*Task instructions:* An exact copy of the listing below is the answer, with the pictures removed.
Collected material Block Start
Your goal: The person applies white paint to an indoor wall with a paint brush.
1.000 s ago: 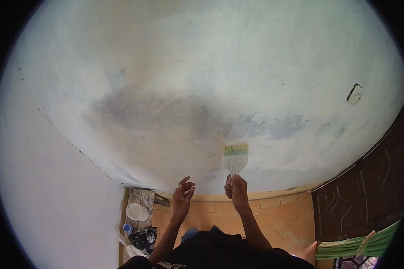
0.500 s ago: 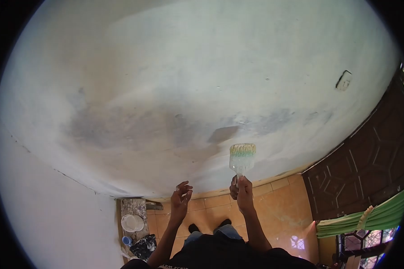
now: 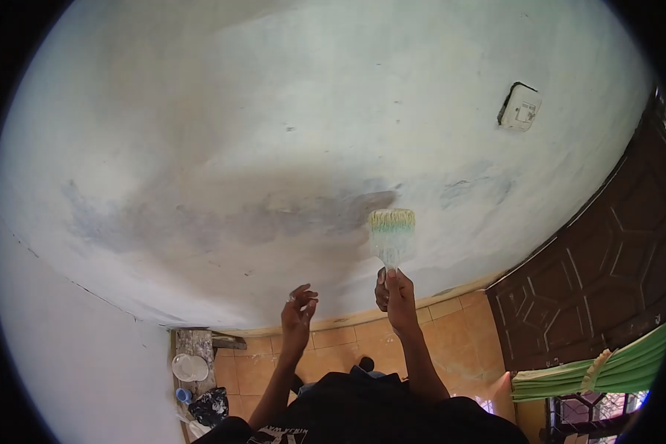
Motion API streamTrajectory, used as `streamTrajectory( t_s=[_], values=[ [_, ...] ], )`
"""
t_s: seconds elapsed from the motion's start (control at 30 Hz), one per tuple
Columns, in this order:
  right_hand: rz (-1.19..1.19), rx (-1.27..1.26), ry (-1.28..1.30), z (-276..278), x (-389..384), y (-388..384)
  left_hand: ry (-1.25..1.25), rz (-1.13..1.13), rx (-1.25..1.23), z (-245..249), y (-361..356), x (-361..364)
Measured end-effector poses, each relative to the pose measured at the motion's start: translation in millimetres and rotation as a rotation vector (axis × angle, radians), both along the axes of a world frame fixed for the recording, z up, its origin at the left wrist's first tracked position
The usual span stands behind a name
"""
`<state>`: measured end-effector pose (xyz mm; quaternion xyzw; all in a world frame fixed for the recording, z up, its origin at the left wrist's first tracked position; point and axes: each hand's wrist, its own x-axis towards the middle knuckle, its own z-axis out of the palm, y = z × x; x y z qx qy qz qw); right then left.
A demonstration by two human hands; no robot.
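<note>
Here you are at the wall [image 3: 311,74], your right hand [image 3: 397,292] closed around the handle of the wide paintbrush [image 3: 392,233], a firm grip with the yellow-and-green bristles pointing up the view. The paintbrush is in front of the wall's lower part, just below a greyish patch; you can't tell from here whether its bristles touch the surface. Left of the paintbrush and a little lower, your left hand [image 3: 300,309] hangs in the air, fingers loosely curled, whitish smears on them. Up and right of the paintbrush, there's the pale switch plate [image 3: 522,107]. Far down-left of it, the spattered bench [image 3: 196,340] carries a whitish round tub [image 3: 190,368], with a blue cup [image 3: 183,395] and a black plastic bag [image 3: 209,407] close by. Right of the paintbrush stands the dark door [image 3: 592,259], green curtain [image 3: 621,370] below.
</note>
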<state>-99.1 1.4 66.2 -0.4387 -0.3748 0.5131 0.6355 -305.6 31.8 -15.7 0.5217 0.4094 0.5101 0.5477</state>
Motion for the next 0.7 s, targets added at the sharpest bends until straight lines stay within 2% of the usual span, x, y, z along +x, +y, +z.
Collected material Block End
*The answer:*
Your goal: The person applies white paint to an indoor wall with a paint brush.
1.000 s ago: 
0.500 s ago: 
now: 
Motion API streamTrajectory, used as `streamTrajectory( t_s=[_], values=[ [_, ...] ], )`
"""
t_s: seconds elapsed from the motion's start (control at 30 Hz), one per tuple
Columns, in this order:
  right_hand: rz (-1.19..1.19), rx (-1.27..1.26), ry (-1.28..1.30), z (-276..278), x (-389..384), y (-388..384)
  left_hand: ry (-1.25..1.25), rz (-1.13..1.13), rx (-1.25..1.23), z (-245..249), y (-361..356), x (-361..364)
Measured end-effector poses, each relative to the pose measured at the motion's start: translation in millimetres and rotation as a rotation vector (axis × angle, radians), both along the axes of a world frame fixed for the recording, z up, its origin at the left wrist's first tracked position
The usual span stands behind a name
"""
`<state>`: measured end-effector pose (xyz mm; quaternion xyzw; all in a world frame fixed for the recording, z up, its origin at the left wrist's first tracked position; point and axes: each hand's wrist, its own x-axis towards the middle knuckle, its own z-axis out of the palm, y = z × x; x y z qx qy qz qw); right then left.
A demonstration by two human hands; no robot.
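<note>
Here you are at the wall [image 3: 311,74], your right hand [image 3: 397,292] closed around the handle of the wide paintbrush [image 3: 392,233], a firm grip with the yellow-and-green bristles pointing up the view. The paintbrush is in front of the wall's lower part, just below a greyish patch; you can't tell from here whether its bristles touch the surface. Left of the paintbrush and a little lower, your left hand [image 3: 300,309] hangs in the air, fingers loosely curled, whitish smears on them. Up and right of the paintbrush, there's the pale switch plate [image 3: 522,107]. Far down-left of it, the spattered bench [image 3: 196,340] carries a whitish round tub [image 3: 190,368], with a blue cup [image 3: 183,395] and a black plastic bag [image 3: 209,407] close by. Right of the paintbrush stands the dark door [image 3: 592,259], green curtain [image 3: 621,370] below.
</note>
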<state>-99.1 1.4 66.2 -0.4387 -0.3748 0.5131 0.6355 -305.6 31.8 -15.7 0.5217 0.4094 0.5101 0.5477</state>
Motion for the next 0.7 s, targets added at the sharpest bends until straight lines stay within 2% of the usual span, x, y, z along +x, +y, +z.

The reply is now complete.